> What to do: Beginning with the first line, transcribe the entries below exactly through the line containing "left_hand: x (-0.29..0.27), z", inclusive.

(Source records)
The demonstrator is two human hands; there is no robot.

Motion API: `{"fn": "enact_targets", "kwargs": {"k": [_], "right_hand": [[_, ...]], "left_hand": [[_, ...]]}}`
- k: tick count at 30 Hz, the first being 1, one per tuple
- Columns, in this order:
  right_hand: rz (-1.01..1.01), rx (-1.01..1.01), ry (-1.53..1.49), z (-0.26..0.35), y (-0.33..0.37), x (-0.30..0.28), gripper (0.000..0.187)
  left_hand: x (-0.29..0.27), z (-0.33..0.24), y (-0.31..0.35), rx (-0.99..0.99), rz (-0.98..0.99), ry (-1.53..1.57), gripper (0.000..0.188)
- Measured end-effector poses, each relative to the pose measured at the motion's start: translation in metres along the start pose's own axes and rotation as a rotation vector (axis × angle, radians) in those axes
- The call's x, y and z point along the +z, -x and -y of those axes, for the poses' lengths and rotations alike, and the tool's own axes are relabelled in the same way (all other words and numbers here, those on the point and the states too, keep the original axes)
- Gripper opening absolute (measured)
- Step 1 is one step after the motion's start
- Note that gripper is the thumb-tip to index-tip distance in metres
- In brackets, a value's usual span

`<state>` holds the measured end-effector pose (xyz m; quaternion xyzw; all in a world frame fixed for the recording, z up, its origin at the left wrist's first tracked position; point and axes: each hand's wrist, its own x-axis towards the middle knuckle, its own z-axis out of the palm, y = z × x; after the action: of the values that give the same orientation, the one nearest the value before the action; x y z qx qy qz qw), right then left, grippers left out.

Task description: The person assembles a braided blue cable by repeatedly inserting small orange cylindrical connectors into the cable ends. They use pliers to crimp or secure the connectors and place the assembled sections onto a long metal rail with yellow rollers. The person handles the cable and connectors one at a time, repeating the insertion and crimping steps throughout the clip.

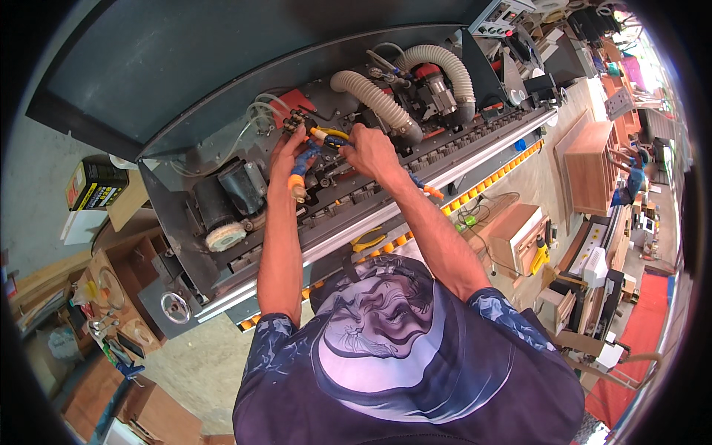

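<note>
An edge-banding machine [348, 194] lies open before me, its long row of pads running from lower left to upper right. My left hand [284, 154] is closed about a small cluster of brass hose fittings [294, 121]. Beside its fingers hangs a segmented blue hose [306, 156] with an orange nozzle [297, 185]. My right hand [371, 153] grips a tool with a yellow-and-dark-blue handle [335, 139]; its kind is hard to tell, as my fingers cover part of it. Clear thin tubes [259, 111] run by a red plate [295, 102] behind the fittings.
Black motors [226, 194] with a white buffing wheel [225, 237] sit at the left. Ribbed suction hoses [378, 104] arch at the right. Yellow-handled pliers [368, 241] lie on the machine's front edge. A raised dark cover [200, 59] stands behind. Wooden cabinets [593, 167] and another person [634, 182] are farther right.
</note>
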<state>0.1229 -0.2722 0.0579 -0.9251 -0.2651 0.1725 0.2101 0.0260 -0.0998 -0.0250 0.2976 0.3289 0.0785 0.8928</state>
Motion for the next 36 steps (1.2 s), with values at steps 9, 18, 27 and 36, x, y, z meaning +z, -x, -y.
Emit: {"fn": "enact_targets", "kwargs": {"k": [9, 18, 27, 36], "right_hand": [[0.430, 0.387, -0.810, 0.001, 0.008, 0.018, 0.040], [-0.027, -0.050, 0.008, 0.006, 0.018, 0.018, 0.033], [0.052, 0.022, 0.136, 0.002, 0.010, 0.005, 0.033], [-0.175, -0.177, -0.036, -0.028, 0.008, 0.025, 0.045]], "left_hand": [[0.002, 0.000, 0.001, 0.033, -0.020, 0.003, 0.049], [0.002, 0.006, -0.004, 0.067, -0.012, -0.029, 0.047], [-0.001, 0.006, -0.004, 0.057, -0.031, -0.020, 0.051], [0.003, 0.000, 0.001, 0.024, -0.040, -0.004, 0.053]]}}
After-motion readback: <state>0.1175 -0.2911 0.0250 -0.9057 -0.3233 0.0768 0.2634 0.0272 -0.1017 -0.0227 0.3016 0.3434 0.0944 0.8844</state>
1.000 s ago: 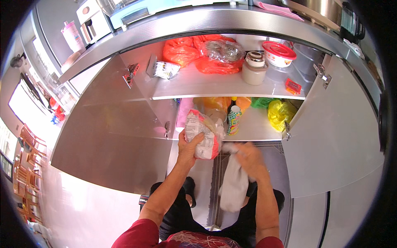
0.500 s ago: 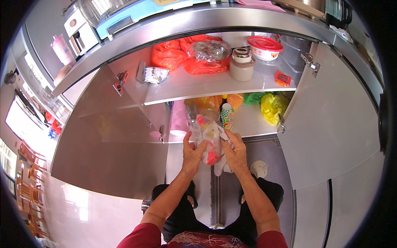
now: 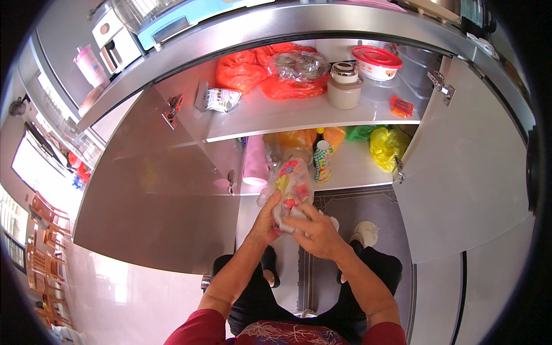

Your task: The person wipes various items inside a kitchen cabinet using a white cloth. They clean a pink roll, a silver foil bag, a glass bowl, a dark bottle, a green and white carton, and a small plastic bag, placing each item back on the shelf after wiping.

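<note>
My left hand (image 3: pixel 265 223) is closed around the lower left side of a clear plastic bag (image 3: pixel 295 183) with red, pink and yellow patches. What the bag contains cannot be made out. My right hand (image 3: pixel 323 234) lies across the bag's lower end, its fingers bent over a white cloth (image 3: pixel 284 216) bunched there. Part of the cloth is hidden beneath the fingers. Both hands are in front of the lower shelf of an open cabinet. Just past the bag stand a checkered bottle (image 3: pixel 323 163) and a pink roll (image 3: pixel 255 164).
Cabinet doors stand open at left (image 3: pixel 155 190) and right (image 3: pixel 468 167). The upper shelf (image 3: pixel 276 119) bears red bags (image 3: pixel 238 72), a beige jar (image 3: pixel 344 94) and a red-lidded tub (image 3: pixel 376 62). A yellow bag (image 3: pixel 386 148) sits below. The metal counter edge (image 3: pixel 287 26) juts overhead.
My right hand has moved left and turned across the bag's lower end. The bag has tilted, and the cloth has bunched closer to my left hand. The view has shifted slightly.
</note>
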A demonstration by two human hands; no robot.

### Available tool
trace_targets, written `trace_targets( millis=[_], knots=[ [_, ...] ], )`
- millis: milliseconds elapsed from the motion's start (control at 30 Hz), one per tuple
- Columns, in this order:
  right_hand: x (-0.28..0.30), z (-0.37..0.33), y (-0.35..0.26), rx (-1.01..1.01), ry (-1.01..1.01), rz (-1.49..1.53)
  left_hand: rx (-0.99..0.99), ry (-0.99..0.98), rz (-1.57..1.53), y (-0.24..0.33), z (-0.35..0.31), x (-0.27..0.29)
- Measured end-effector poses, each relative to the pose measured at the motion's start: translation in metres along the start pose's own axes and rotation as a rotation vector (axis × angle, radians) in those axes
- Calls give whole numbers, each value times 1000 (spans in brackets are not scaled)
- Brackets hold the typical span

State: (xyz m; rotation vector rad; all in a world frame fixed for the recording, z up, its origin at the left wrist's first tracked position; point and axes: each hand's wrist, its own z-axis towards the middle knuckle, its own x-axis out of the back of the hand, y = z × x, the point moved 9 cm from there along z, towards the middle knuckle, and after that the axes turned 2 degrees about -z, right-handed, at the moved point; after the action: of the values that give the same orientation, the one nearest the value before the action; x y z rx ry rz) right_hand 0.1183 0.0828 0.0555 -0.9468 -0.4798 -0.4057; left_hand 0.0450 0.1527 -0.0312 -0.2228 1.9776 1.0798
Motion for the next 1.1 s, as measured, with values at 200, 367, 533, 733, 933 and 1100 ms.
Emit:
trace_targets(
  millis=[200,367,533,733,933,1100],
  knots=[
    [23,-6,16,-150,-251,426,119,-95,-23,-9,2,-13],
    [74,6,60,-317,442,53,-400,-46,1123,-13,16,24],
    [40,11,47,-188,296,-221,-175,-167,482,-15,14,-28],
    [21,9,1,-124,190,-282,-218,-151,373,-11,17,-1],
    [-20,-9,-17,138,169,-545,-66,-141,26,-6,16,-9],
    [36,-5,12,-47,150,13,-40,-4,-93,-4,27,8]
  ],
)
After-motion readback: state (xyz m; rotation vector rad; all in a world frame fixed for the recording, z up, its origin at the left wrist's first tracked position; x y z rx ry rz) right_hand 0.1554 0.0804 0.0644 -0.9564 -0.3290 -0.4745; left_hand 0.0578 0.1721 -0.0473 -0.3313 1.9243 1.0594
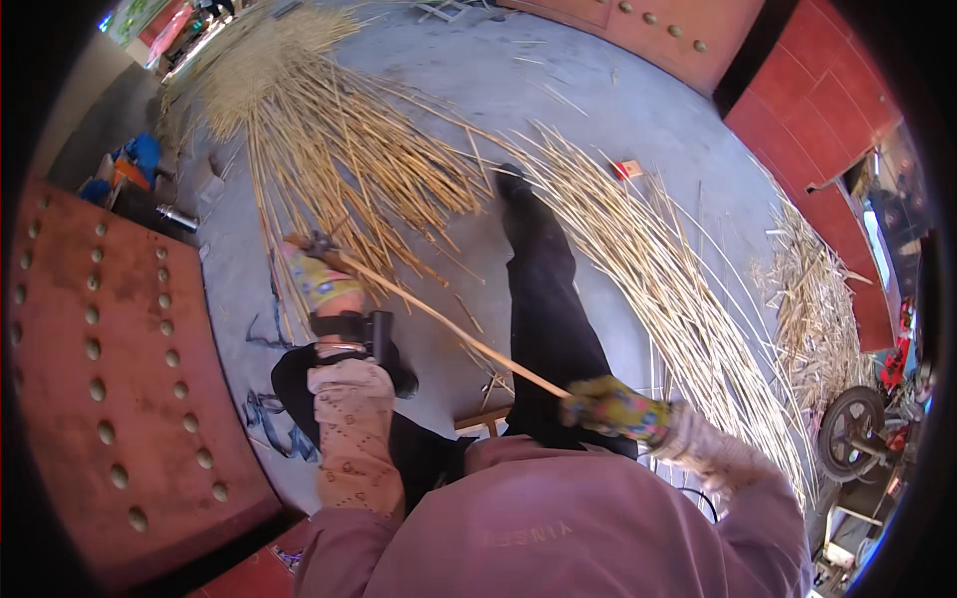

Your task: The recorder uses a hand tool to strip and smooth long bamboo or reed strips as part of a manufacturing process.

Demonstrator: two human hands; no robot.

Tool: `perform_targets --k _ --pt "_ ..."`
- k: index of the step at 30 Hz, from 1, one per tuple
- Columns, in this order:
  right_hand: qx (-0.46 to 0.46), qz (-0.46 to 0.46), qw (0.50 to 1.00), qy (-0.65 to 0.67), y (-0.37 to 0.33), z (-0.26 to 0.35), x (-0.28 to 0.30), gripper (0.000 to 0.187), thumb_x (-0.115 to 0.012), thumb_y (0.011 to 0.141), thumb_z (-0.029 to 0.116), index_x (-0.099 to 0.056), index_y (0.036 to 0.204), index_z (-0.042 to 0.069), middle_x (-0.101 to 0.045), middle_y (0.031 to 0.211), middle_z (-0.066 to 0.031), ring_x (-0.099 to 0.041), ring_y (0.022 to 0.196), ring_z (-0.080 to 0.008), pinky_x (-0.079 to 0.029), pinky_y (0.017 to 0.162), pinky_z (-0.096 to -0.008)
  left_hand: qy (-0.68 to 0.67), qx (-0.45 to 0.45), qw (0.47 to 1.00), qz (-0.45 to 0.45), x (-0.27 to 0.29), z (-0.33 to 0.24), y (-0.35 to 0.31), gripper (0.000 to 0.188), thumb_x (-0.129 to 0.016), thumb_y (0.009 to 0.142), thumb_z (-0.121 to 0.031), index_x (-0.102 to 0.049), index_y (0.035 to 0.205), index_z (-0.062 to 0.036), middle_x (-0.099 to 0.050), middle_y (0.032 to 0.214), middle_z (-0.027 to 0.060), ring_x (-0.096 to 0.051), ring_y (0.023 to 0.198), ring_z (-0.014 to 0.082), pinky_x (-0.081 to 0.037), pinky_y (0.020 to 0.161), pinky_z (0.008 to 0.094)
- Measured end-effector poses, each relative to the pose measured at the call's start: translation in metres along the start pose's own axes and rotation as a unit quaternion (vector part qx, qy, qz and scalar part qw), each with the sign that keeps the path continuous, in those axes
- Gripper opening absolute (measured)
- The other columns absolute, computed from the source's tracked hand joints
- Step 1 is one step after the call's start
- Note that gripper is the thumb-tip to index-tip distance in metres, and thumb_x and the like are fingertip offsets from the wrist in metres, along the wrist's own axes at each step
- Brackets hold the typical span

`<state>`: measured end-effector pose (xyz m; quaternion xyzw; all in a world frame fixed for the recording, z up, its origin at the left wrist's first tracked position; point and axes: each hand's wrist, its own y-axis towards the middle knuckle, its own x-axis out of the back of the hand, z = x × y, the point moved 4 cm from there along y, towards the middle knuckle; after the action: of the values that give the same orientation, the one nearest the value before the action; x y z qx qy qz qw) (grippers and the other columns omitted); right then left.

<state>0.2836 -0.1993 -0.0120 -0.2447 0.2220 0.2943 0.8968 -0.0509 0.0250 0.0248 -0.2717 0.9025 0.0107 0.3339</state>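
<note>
A long tan stalk (454, 327) slants across my lap between my two hands. My right hand (616, 411), in a green and yellow patterned glove, is closed around its near right end. My left hand (321, 277), in a similar patterned glove, is closed at the far left end. A small dark object (319, 242) shows at its fingers, where the stalk meets them; blur hides its kind. Ahead of my left hand lies a big fanned pile of brownish stalks (339, 149). Paler stalks (648, 239) lie in a long bundle beyond my right hand.
A red studded door panel (130, 369) stands at the left, another (648, 25) at the far side. Dry husks (817, 299) are heaped at the right near a wheel (852, 434). A small red box (626, 169) and a metal flask (177, 216) lie on the floor.
</note>
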Motion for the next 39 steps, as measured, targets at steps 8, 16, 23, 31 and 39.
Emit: perform_targets --k 8,16,23,31,39 --pt "0.054 -0.451 0.696 -0.556 -0.095 0.041 0.235 0.036 -0.050 0.079 0.014 -0.045 0.111 -0.001 -0.053 0.103 -0.0140 -0.054 0.084 -0.0201 -0.045 0.067 -0.0263 -0.033 0.064 0.997 0.004 0.060 -0.033 0.058 0.044 -0.045 0.075 -0.058 -0.043 0.064 -0.0150 -0.042 0.051 -0.0012 -0.037 0.036 0.0118 -0.031 0.035 0.0220" --pt "0.059 0.019 0.985 -0.159 0.271 0.105 0.051 0.037 -0.044 0.083 0.022 -0.043 0.114 0.002 -0.055 0.100 -0.0112 -0.054 0.085 -0.0180 -0.043 0.073 -0.0269 0.013 0.110 0.993 -0.050 0.043 -0.054 0.010 0.047 -0.041 0.078 -0.055 -0.050 0.073 -0.0088 -0.049 0.058 0.0022 -0.047 0.046 0.0156 -0.041 0.042 0.0271" --pt "-0.090 -0.001 0.860 -0.503 0.461 -0.149 0.094 0.034 -0.042 0.081 0.019 -0.046 0.111 0.004 -0.055 0.103 -0.0124 -0.053 0.089 -0.0211 -0.043 0.075 -0.0301 -0.048 0.210 0.976 -0.016 0.037 -0.063 -0.023 0.048 -0.037 0.079 -0.056 -0.047 0.066 -0.0113 -0.045 0.050 0.0010 -0.044 0.041 0.0140 -0.038 0.041 0.0256" --pt "-0.146 -0.128 0.845 -0.499 0.497 -0.245 0.107 0.030 -0.047 0.076 0.014 -0.053 0.105 0.006 -0.055 0.104 -0.0100 -0.051 0.096 -0.0243 -0.040 0.082 -0.0334 0.031 0.223 0.964 -0.142 0.044 -0.073 -0.022 0.054 -0.035 0.076 -0.063 -0.044 0.060 -0.0119 -0.035 0.041 0.0011 -0.037 0.029 0.0153 -0.031 0.029 0.0262" --pt "0.023 -0.078 0.971 -0.224 0.510 -0.152 0.116 0.029 -0.051 0.076 0.013 -0.056 0.103 0.004 -0.056 0.104 -0.0093 -0.053 0.094 -0.0240 -0.042 0.081 -0.0335 -0.017 0.213 0.971 -0.106 0.043 -0.068 -0.027 0.048 -0.040 0.079 -0.055 -0.051 0.080 -0.0077 -0.049 0.054 0.0039 -0.047 0.038 0.0163 -0.038 0.034 0.0274"
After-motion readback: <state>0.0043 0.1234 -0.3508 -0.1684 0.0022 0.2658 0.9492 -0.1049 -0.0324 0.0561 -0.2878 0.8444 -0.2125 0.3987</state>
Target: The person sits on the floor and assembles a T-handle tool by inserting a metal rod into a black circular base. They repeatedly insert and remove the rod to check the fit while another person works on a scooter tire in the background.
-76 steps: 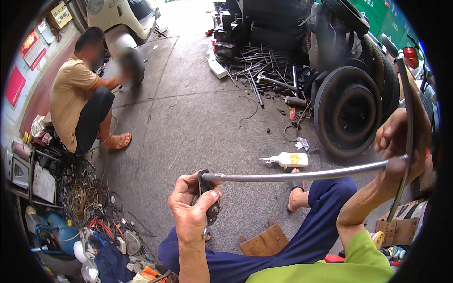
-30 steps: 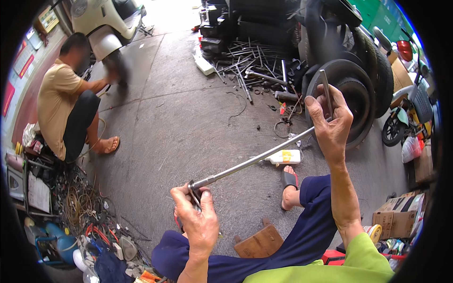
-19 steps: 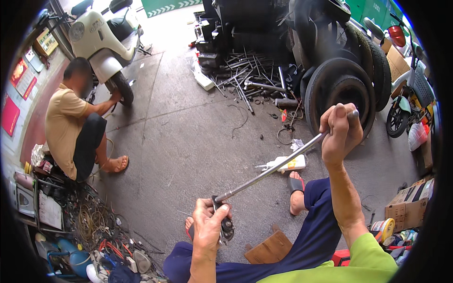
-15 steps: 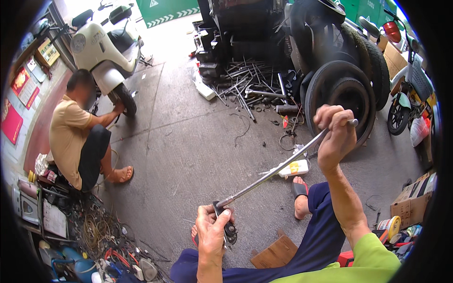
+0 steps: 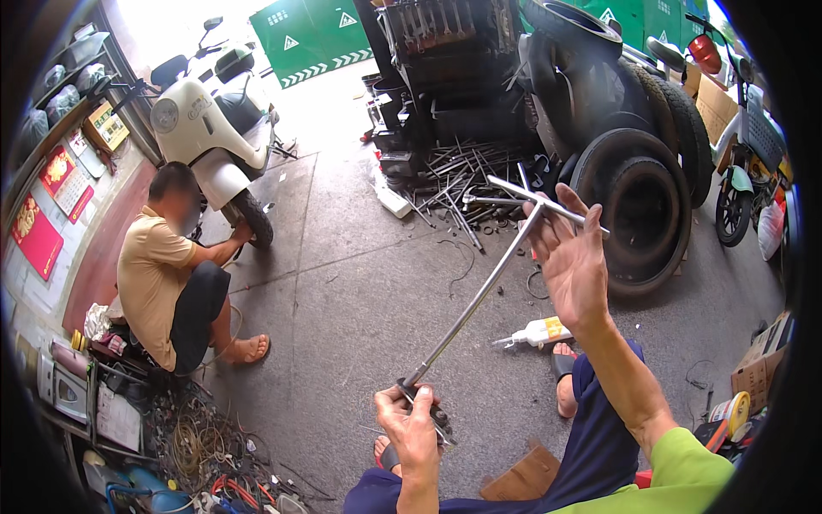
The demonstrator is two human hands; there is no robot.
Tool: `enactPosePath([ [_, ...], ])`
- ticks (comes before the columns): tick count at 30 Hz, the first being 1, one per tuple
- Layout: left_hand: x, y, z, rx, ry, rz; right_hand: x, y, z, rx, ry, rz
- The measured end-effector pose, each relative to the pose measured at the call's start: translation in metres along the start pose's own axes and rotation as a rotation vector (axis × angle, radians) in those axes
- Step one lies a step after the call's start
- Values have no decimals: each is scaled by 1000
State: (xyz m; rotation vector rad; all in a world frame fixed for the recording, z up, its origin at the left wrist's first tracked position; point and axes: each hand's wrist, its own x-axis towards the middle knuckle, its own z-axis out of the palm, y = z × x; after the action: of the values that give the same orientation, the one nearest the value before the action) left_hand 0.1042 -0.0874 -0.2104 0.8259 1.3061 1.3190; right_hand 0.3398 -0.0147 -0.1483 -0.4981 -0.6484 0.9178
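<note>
Holding a small dark metal part [image 5: 440, 420] at the foot of a silver T-shaped wrench [image 5: 469, 313] is the left hand [image 5: 409, 430]; the spread right hand [image 5: 575, 278] touches its crossbar [image 5: 514, 188]. Below lies grey concrete floor [image 5: 351, 334]; beyond stand black rubber tyres [image 5: 634, 214]. Fingers [image 5: 385, 399] partly hide the part.

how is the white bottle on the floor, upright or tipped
Tipped: the bottle lies on its side, its nozzle pointing left.

long shiny silver T-shaped tool [image 5: 477, 295], slanting up to the right, cross bar [image 5: 514, 189] at the top against the right hand [image 5: 575, 278], bottom end meeting a small black part [image 5: 440, 418], partly hidden, pinched in the left hand [image 5: 409, 441]
</note>
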Motion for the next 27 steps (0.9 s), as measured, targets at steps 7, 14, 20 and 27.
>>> enactPosePath([
  [7,1,-8,0,-137,-54,-183,7,-11,-1,184,114,435],
  [14,1,-8,-4,-51,-42,-141,1,-9,-12,-202,24,439],
  [20,2,-14,-3,-46,-21,-120,-2,-10,-13,-569,-20,357],
  [27,-1,-13,-7,166,8,-26,-2,-13,-10,-786,22,299],
])
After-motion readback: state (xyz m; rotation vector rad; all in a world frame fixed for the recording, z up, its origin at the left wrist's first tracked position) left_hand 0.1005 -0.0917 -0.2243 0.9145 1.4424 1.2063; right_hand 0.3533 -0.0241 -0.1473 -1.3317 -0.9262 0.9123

> Worked solution:
The demonstrator is two human hands; there is no robot.

Motion API: `{"fn": "enact_targets", "kwargs": {"k": [_], "right_hand": [[_, ...]], "left_hand": [[_, ...]]}}`
- k: tick count at 30 Hz, the first being 1, one per tuple
- Columns, in this order:
  right_hand: rz (-1.01..1.01), rx (-1.01..1.01), ry (-1.53..1.49), z (-0.26..0.35), y (-0.33..0.37), x (-0.30..0.28), gripper (0.000..0.187)
  left_hand: x (-0.29..0.27), z (-0.33..0.24), y (-0.31..0.35), rx (-0.99..0.99), rz (-0.98..0.99), ry (-1.53..1.57), gripper (0.000..0.188)

That wraps up the exercise.